◆ Exercise aim
The output should be the listing below, limited to the lines from the one with "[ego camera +" through the one with "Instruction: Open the", exact and without pictures.

_ _ _ _

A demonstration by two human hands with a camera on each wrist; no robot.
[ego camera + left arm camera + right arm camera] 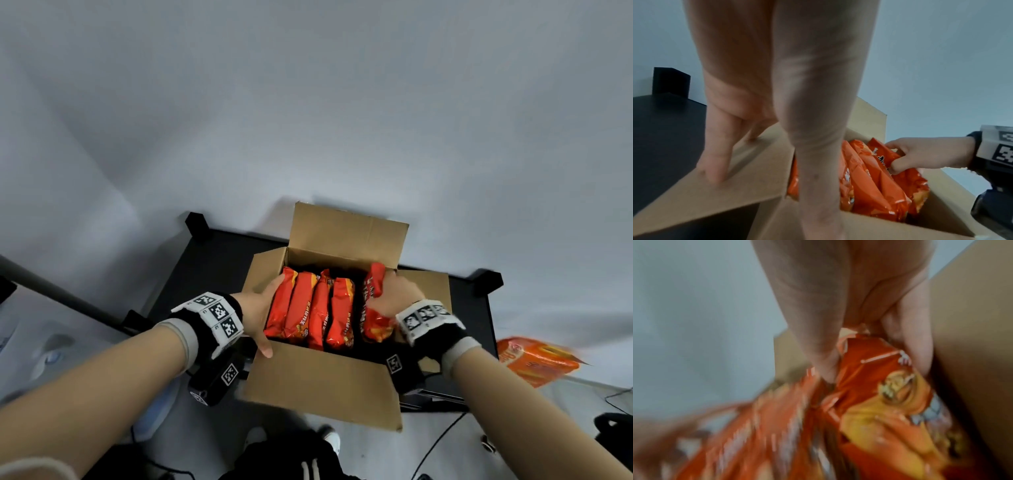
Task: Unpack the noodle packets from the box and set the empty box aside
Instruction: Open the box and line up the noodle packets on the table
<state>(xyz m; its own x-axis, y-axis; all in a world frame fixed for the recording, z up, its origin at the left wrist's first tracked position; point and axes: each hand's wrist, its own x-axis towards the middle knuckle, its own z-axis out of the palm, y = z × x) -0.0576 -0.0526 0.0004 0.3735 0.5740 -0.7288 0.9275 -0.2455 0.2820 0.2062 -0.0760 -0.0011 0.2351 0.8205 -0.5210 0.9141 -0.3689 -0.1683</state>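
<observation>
Right hand (399,294) pinches the three-o'clock packet (375,305); left hand (258,310), fingers straight, steadies the box (322,380). Advise lifting vertically.

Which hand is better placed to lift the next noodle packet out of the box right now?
Right. The right hand already grips the rightmost noodle packet, which sits raised above the other packets. The left hand lies with straight fingers on the box flap, likely steadying it.
</observation>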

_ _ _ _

◆ Exercise answer
[ego camera + left arm camera + right arm camera] 
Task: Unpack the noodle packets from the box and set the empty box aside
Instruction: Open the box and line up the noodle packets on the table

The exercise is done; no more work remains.